China’s cities are dying, or even worse, coming into being as stillborn babies. Ordos Kangbashi, the world’s biggest ghost city is also located in China. Across China, there are hundreds of cities that have everything that a modern township needs- high rise apartments, skyscrapers, developed waterfronts and in the case of Tianducheng, China, even a miniature Eiffel Tower. But only one thing is missing in these townspeople.
These towns developed by the Chinese State have failed to achieve their purpose. The latest case of a Tianjin, one of China’s four municipalities, might tell us why China’s supposedly modern cities are becoming burdensome ghost towns. Tianjin is, of course, not a ghost town. But the reasons of its failure are not very different from that of the Chinese ghost cities.
As per an SCMP report, the much-hyped Tianjin is expected to drop out of China’s top 10 cities, in terms of economic size for the first time since records began. But why is Tianjin, a metropolis of 15.6 million people suddenly losing relevance on China’s economic map? Well, there is nothing to blame but China’s state-led city development model.
Chinese cities do not develop naturally. China intends to create and expand cities, and then translocate upto 300 million citizens into these cities. An artificial city boom of sorts has been created. Photographer Kai Caemmerer told Business Insider, “Unlike in the US, where cities often begin as small developments and grow in accordance to the local industries, these new Chinese cities are built to the point of near completion before introducing people.”
Sounds like a brilliant plan?
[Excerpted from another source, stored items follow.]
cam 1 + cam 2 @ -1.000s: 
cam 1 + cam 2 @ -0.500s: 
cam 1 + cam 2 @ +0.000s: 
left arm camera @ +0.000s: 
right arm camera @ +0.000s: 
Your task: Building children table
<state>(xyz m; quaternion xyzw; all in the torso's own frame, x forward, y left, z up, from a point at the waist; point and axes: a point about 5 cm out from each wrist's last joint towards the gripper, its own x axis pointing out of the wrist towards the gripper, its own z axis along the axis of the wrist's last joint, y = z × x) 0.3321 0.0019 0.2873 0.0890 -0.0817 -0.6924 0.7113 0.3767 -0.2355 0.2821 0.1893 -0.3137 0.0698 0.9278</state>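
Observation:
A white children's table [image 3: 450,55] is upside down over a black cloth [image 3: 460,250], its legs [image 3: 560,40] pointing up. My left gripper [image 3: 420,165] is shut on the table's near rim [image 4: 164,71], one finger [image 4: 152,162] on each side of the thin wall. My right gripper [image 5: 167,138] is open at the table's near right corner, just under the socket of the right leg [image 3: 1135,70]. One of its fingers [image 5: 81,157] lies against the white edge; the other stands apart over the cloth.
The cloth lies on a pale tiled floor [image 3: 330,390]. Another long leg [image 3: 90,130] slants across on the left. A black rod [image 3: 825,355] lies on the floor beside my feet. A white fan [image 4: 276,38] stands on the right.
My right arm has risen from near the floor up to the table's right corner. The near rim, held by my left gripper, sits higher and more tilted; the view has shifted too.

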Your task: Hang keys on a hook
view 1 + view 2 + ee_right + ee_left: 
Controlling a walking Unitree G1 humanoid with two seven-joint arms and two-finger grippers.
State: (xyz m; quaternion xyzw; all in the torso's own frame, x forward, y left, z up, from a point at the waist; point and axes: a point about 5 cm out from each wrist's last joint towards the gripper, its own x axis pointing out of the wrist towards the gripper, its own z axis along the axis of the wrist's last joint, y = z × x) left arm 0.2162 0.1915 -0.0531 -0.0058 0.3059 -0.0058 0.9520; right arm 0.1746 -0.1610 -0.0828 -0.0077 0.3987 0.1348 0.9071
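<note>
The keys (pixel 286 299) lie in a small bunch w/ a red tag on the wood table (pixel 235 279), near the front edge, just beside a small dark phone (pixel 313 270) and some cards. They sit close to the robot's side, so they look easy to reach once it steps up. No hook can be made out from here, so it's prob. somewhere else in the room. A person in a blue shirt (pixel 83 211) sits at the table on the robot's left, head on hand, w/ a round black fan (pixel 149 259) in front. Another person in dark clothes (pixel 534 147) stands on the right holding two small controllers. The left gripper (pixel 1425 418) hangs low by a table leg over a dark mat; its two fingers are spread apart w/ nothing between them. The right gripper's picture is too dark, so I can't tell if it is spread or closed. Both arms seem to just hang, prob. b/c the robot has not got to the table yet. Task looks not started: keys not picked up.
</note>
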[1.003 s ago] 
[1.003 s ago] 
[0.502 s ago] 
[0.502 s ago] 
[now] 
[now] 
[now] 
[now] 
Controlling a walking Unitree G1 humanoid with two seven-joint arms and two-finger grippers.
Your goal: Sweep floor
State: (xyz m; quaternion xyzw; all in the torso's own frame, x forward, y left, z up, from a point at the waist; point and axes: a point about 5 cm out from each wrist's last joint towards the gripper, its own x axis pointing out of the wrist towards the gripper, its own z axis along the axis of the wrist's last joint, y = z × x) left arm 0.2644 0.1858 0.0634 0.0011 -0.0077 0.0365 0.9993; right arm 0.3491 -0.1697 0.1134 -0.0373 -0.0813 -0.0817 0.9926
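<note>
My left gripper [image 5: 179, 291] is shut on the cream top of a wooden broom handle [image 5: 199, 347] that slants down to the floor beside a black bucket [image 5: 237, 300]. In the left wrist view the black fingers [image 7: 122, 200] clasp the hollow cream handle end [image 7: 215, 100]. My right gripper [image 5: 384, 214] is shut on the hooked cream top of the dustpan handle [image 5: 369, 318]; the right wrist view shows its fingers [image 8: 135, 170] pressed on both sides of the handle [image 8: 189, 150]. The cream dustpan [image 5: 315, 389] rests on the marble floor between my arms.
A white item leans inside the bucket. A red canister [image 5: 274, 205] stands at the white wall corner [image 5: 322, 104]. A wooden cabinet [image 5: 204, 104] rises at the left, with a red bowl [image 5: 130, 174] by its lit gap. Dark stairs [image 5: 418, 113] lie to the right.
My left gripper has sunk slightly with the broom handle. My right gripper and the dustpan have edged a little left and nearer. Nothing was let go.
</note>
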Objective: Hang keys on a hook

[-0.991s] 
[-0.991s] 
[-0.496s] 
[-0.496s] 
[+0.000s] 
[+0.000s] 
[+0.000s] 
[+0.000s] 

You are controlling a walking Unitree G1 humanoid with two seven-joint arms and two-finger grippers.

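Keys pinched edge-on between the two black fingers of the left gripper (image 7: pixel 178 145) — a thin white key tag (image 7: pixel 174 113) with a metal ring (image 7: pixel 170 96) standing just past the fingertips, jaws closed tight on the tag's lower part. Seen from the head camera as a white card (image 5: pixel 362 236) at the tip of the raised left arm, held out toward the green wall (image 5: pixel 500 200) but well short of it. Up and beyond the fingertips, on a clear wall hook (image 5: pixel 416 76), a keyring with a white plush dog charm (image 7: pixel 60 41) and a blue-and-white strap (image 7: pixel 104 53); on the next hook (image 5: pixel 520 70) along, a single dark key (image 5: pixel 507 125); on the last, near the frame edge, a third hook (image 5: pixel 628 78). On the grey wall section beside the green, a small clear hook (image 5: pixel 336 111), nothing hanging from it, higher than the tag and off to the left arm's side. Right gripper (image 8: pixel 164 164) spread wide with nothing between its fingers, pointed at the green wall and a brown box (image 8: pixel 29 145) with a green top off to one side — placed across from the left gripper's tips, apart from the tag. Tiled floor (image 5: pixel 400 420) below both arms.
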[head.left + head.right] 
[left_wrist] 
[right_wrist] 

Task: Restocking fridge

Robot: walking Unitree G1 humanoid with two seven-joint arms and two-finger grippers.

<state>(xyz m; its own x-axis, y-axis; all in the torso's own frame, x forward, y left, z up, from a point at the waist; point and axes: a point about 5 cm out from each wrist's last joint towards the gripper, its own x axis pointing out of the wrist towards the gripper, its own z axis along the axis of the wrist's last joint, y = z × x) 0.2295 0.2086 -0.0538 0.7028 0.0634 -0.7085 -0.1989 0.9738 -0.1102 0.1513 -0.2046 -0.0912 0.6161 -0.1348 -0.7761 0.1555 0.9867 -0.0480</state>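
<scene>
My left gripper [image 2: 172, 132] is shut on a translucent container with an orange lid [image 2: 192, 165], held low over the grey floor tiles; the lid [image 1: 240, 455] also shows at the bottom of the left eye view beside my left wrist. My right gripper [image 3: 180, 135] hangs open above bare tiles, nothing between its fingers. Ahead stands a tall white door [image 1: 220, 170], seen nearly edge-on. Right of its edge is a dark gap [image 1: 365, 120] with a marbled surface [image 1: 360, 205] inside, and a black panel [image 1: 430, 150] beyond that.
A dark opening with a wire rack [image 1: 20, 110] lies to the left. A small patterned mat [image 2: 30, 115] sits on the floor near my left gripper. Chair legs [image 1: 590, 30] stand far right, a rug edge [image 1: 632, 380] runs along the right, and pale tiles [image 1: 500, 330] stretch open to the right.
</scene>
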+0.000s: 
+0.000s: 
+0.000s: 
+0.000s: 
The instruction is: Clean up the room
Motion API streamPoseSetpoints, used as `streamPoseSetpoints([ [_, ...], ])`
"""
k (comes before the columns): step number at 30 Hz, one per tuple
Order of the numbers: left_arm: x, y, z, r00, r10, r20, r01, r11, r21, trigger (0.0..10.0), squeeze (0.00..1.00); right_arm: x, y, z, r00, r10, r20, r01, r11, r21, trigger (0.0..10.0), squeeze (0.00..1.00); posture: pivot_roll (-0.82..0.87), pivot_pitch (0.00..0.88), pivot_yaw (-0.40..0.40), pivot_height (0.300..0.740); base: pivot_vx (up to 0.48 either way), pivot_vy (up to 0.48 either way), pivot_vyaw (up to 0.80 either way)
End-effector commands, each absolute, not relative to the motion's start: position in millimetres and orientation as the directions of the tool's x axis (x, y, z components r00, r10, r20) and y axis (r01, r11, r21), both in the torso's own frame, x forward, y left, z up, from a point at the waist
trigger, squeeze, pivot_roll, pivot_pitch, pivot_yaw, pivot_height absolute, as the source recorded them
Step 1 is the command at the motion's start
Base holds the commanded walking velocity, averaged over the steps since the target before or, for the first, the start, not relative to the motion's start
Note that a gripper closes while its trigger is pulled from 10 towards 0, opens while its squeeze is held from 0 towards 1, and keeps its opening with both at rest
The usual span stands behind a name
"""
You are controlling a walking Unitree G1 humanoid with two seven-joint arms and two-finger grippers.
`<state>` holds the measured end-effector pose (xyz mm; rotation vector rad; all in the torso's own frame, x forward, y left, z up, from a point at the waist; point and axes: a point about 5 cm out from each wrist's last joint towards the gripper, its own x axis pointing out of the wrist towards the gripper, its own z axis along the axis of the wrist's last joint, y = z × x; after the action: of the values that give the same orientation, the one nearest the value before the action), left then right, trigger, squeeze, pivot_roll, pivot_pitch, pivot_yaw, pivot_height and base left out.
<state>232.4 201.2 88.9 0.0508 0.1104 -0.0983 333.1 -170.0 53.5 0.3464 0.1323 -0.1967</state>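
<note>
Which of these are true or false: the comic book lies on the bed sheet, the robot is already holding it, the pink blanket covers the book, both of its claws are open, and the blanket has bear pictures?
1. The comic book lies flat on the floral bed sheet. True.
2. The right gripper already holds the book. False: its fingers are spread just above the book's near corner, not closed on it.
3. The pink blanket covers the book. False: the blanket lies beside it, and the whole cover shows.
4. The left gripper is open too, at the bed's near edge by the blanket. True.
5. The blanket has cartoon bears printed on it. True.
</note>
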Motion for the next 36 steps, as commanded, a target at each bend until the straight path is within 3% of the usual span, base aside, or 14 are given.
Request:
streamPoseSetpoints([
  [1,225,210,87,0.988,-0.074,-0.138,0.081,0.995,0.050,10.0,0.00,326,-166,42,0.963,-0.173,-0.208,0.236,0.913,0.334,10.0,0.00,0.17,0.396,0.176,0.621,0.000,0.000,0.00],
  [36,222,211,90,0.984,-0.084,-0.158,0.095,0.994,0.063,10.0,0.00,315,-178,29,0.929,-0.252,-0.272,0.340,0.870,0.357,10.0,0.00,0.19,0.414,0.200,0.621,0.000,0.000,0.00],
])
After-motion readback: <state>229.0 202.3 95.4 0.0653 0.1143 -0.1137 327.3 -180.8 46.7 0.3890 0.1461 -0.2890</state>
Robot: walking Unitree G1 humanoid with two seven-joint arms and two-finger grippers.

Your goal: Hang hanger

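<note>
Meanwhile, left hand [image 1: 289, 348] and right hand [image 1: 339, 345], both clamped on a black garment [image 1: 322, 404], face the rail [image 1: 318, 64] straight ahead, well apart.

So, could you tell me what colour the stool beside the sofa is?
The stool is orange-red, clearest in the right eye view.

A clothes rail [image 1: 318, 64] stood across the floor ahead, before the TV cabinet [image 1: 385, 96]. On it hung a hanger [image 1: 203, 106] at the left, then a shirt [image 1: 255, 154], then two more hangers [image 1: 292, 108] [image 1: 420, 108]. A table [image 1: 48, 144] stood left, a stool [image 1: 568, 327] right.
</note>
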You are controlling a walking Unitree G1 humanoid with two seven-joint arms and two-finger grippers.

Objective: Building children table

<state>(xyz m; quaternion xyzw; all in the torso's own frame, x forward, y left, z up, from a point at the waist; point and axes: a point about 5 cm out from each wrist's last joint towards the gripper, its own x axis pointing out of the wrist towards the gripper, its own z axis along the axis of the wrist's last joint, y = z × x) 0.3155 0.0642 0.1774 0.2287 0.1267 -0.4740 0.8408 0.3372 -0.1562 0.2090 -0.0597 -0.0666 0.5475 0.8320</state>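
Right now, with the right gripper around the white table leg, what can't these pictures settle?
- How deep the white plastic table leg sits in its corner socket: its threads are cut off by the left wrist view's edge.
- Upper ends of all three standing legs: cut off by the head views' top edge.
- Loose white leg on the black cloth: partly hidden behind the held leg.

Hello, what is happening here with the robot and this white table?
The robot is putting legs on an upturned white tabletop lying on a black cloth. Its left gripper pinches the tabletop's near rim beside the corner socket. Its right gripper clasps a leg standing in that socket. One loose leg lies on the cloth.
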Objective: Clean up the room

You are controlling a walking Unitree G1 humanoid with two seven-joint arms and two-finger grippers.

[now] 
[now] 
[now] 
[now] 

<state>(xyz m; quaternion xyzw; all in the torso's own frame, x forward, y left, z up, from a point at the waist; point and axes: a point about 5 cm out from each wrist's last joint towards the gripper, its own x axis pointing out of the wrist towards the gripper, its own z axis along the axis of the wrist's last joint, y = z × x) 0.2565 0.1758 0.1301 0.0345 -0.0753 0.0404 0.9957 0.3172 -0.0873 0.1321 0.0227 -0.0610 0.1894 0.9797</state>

It could have been, except that China’s citizens did not really move into these cities. Take the example of Tianjin. The city has not developed organically. In 2008, China launched a massive stimulus plan to offset the impact of the global financial crisis. Tianjin itself was made a poster child for rapid economic growth.
But, of course, there was no demand amidst a global financial crisis to fuel Tianjin’s growth. So, Chinese State-owned enterprises and State Banks injected a plethora of debt into this city. Between 2010 and 2012 Tianjin did grow at a breakneck speed powered by a skyscrapers-building spree.
However, now the perils of debt-powered fake booms are becoming clear. Amanda Du, a senior analyst with rating agency Moody’s said that Tianjin’s debt-to-GDP ratio could rise to 40 per cent this year, making it one of the top five indebted Chinese cities.
Tianjin simply doesn’t have the demand to match the amount of debt that has been injected into it by the Chinese State instrumentalities. Take the example of a project that built dozens of skyscrapers on a remote river bank. China publicised this project as its answer to New York’s Manhattan Island. But China’s Manhattan is nothing more than a ghost town today.
Tianjin is a designated “free-trade zone”, but it hasn’t been able to attract a lot of Foreign Direct Investment (FDI), and most of its growth has been powered by the State-owned enterprises that have a very high debt component and a relatively low level of value addition.
Tianjin is an example of what artificial, State-led boom can do to a city. And this is why most of China’s cities are dying even before they come to life. China’s State-led city development model simply cannot create thriving cities and all it can manage is dead, ghost cities.